* Exercise objective
Line by line, retype the material exactly and leave each picture out.

***

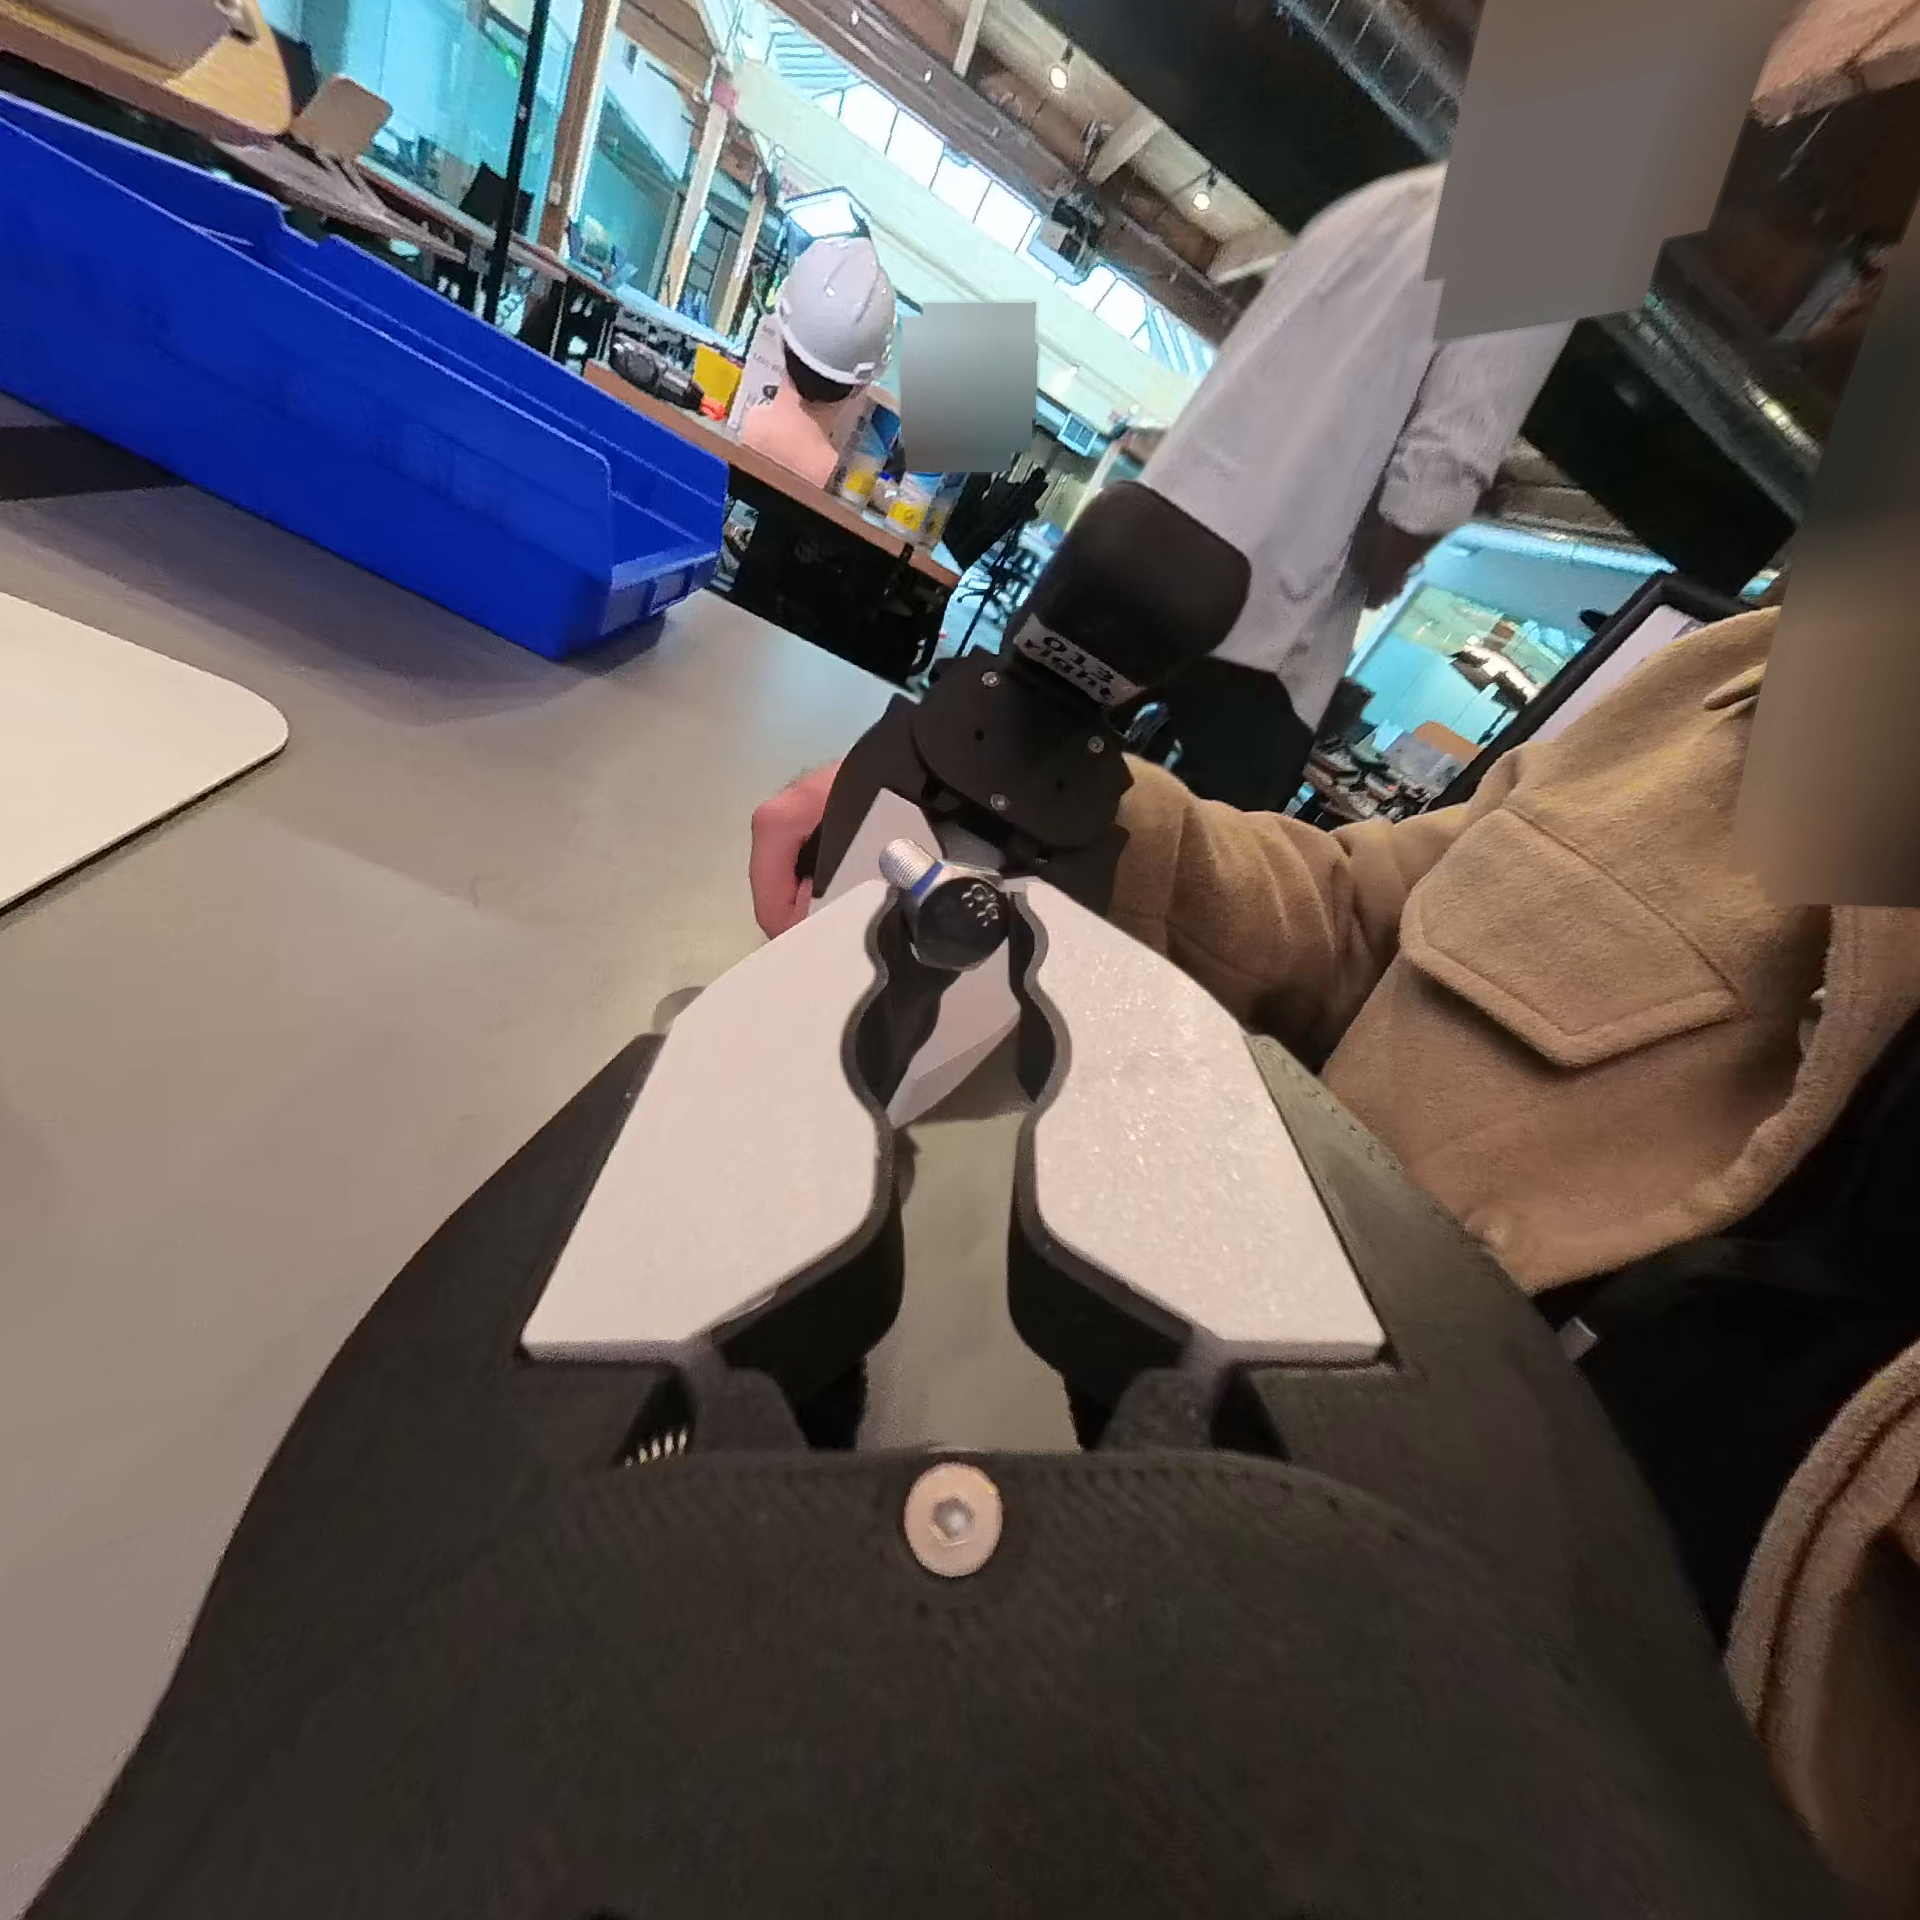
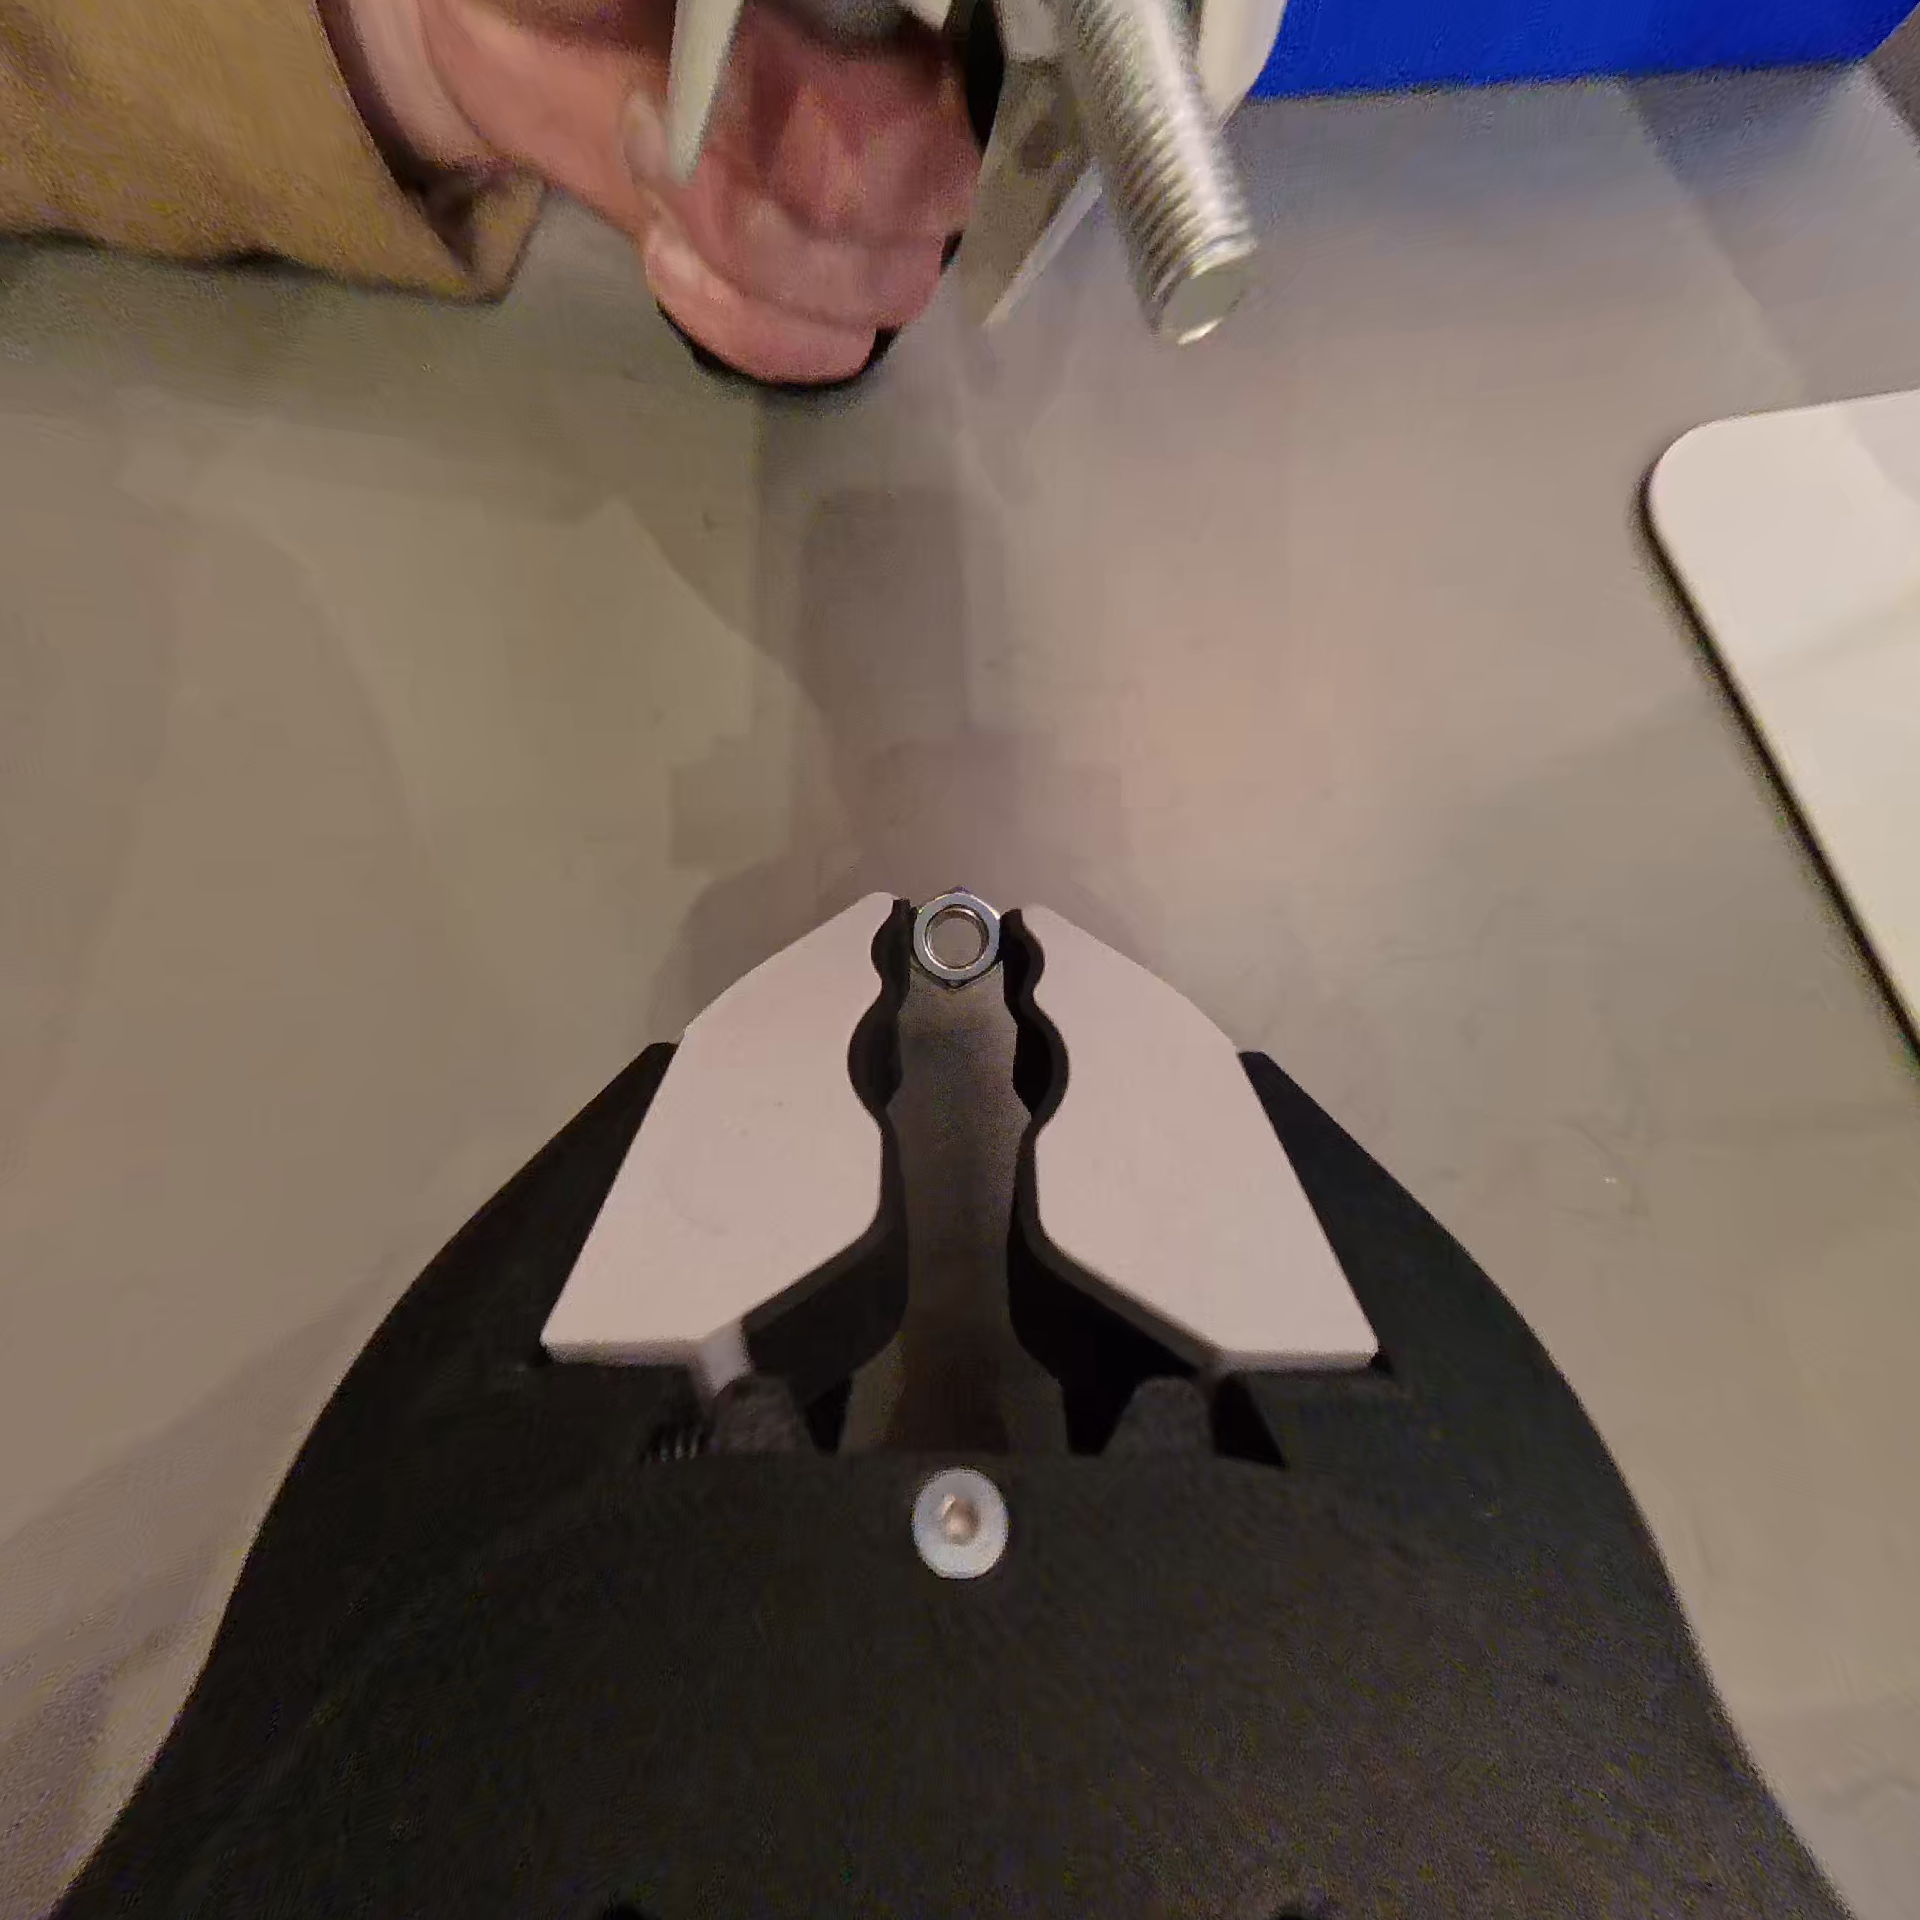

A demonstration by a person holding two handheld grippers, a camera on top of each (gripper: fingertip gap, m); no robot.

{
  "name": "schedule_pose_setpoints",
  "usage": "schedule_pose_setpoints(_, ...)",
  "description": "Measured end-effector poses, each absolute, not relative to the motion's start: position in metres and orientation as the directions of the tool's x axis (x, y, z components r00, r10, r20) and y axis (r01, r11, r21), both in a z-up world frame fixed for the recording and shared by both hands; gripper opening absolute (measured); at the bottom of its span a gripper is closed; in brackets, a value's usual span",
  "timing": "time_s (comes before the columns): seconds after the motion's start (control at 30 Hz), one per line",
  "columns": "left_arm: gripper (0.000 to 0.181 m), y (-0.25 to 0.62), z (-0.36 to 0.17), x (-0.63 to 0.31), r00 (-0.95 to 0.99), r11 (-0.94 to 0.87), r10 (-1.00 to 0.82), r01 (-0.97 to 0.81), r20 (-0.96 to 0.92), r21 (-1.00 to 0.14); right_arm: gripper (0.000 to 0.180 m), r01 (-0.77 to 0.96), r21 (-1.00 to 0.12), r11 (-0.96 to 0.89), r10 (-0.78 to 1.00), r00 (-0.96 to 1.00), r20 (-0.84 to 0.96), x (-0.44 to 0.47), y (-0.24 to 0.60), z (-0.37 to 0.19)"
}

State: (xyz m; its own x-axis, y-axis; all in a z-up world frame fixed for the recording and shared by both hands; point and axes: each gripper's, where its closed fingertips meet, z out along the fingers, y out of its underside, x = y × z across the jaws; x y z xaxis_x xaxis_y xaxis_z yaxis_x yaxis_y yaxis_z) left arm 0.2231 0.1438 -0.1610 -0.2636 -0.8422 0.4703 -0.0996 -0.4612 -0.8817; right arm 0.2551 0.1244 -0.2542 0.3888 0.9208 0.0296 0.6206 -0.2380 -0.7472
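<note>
Threaded steel bolt [image 1: 951, 914] pinched by its hex head in left tool [image 1: 951, 920]; right tool [image 2: 957, 935] clamps a small hex nut [image 2: 957, 938].

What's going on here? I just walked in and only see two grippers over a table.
A person holds a gripper in each hand above a grey table. The left gripper is shut on a bolt by its hex head. The right gripper is shut on a small nut. Bolt and nut are apart. A blue bin and white board sit nearby.
</note>
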Motion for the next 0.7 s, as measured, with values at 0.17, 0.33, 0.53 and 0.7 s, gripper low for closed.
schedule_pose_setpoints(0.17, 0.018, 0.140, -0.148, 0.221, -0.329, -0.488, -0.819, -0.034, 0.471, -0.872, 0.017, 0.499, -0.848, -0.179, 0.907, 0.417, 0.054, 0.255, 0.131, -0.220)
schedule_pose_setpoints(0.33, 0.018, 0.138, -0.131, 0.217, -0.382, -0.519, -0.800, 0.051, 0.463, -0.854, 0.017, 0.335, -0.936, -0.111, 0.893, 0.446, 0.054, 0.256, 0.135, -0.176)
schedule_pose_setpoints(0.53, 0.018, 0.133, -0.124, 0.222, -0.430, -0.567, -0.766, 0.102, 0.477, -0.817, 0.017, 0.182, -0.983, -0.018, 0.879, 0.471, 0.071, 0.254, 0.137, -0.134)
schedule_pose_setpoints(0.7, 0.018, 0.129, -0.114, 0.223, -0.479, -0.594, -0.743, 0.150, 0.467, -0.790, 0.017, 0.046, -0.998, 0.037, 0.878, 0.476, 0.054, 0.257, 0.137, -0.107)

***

* Solved exercise
A demonstration by a person holding two handheld grippers, a camera on top of each (gripper: fingertip gap, m); no robot.

{
  "name": "schedule_pose_setpoints",
  "usage": "schedule_pose_setpoints(_, ...)",
  "description": "Measured end-effector poses, each absolute, not relative to the motion's start: position in metres and orientation as the directions of the tool's x axis (x, y, z components r00, r10, r20) and y axis (r01, r11, r21), both in a z-up world frame fixed for the recording and shared by both hands; gripper opening absolute (measured); at the bottom of its span a gripper is closed; in brackets, a value's usual span",
  "timing": "time_s (comes before the columns): seconds after the motion's start (control at 30 Hz), one per line",
  "columns": "left_arm: gripper (0.000 to 0.181 m), y (-0.25 to 0.62), z (-0.36 to 0.17), x (-0.63 to 0.31), r00 (-0.95 to 0.99), r11 (-0.94 to 0.87), r10 (-1.00 to 0.82), r01 (-0.97 to 0.81), r20 (-0.96 to 0.92), r21 (-1.00 to 0.14); right_arm: gripper (0.000 to 0.180 m), r01 (-0.77 to 0.96), r21 (-1.00 to 0.12), r11 (-0.96 to 0.89), r10 (-0.78 to 1.00), r00 (-0.96 to 1.00), r20 (-0.84 to 0.96), x (-0.44 to 0.47), y (-0.24 to 0.60), z (-0.37 to 0.19)"
}

State: (xyz m; its own x-axis, y-axis; all in a z-up world frame fixed for the recording and shared by both hands; point and axes: each gripper's, where its closed fingertips meet, z out along the fingers, y out of its underside, x = y × z across the jaws; x y z xaxis_x xaxis_y xaxis_z yaxis_x yaxis_y yaxis_z) left arm 0.2231 0.1438 -0.1610 -0.2636 -0.8422 0.4703 -0.0996 -0.4612 -0.8817; right arm 0.2551 0.1244 -0.2542 0.3888 0.9208 0.0296 0.6206 -0.2380 -0.7472
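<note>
Threaded steel bolt [image 1: 951, 914] pinched by its hex head in left tool [image 1: 951, 920]; right tool [image 2: 957, 935] clamps a small hex nut [image 2: 957, 938].

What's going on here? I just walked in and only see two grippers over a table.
A person holds a gripper in each hand above a grey table. The left gripper is shut on a bolt by its hex head. The right gripper is shut on a small nut. Bolt and nut are apart. A blue bin and white board sit nearby.
</note>
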Motion for the next 0.7 s, as measured, with values at 0.17, 0.33, 0.53 and 0.7 s, gripper low for closed.
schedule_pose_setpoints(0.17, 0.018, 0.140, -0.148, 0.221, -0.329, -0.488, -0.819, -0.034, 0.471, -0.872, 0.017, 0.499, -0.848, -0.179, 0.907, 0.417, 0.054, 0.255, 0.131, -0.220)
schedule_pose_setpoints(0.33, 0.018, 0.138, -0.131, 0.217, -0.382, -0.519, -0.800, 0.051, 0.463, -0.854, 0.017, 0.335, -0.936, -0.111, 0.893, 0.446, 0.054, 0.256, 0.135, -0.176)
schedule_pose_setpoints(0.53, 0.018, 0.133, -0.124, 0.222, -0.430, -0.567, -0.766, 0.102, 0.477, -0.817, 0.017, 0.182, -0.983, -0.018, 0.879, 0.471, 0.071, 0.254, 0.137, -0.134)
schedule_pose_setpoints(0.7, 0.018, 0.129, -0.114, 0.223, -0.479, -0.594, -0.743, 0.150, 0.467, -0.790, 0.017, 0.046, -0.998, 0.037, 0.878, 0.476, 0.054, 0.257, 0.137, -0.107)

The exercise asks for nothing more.